> _WHAT TO WORK ON_
The reply to the records below should contain exactly the lines from the line with "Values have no" through the line with "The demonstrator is", and nothing besides.

> _INFORMATION_
_ _ _ _ _ _ _

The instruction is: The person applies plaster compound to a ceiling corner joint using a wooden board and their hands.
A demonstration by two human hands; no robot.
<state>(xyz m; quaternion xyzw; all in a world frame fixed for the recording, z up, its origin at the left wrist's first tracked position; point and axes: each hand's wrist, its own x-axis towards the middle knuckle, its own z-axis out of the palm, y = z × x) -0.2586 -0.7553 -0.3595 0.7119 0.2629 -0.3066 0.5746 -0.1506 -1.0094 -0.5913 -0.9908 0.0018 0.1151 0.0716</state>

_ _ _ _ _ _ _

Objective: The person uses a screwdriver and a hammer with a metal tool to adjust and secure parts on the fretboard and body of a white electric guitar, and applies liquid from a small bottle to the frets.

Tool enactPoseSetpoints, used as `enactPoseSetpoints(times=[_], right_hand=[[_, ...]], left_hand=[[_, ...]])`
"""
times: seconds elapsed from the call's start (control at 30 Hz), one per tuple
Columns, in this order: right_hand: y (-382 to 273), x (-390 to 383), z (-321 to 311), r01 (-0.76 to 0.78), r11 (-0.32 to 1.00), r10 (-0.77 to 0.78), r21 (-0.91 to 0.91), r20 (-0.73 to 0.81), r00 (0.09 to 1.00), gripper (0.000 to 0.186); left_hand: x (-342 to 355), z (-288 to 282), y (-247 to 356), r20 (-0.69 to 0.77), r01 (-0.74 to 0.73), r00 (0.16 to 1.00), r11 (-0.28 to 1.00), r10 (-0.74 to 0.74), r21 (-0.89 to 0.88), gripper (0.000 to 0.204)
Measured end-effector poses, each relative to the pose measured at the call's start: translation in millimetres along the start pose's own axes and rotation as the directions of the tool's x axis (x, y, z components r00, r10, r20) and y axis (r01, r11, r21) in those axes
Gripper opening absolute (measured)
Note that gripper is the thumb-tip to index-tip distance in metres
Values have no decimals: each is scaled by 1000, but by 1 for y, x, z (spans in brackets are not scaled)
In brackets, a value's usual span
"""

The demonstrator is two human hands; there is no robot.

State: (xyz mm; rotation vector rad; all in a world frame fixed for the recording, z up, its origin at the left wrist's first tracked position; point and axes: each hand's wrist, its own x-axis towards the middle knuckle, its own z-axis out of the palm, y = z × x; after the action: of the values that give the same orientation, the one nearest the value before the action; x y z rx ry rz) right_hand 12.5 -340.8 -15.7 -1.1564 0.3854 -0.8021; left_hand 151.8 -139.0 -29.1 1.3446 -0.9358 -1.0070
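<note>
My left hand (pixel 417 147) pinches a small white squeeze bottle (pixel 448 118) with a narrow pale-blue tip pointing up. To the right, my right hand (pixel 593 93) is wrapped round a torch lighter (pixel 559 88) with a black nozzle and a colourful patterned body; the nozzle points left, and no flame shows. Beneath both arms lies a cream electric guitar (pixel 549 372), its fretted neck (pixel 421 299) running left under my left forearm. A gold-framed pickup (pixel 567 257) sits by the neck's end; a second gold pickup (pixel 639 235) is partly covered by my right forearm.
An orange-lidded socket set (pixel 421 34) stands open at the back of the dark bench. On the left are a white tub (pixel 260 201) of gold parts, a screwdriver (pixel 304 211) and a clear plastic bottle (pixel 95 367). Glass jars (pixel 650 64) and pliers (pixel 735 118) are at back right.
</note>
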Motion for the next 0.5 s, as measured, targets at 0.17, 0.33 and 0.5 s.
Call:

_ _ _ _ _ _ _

> _EXERCISE RESULT_
Values have no decimals: each is scaled by 1000, but by 1 for y, x, z (spans in brackets are not scaled)
In brackets, a value's usual span
"""

The demonstrator is two human hands; there is no robot.

That completes the answer to the exercise.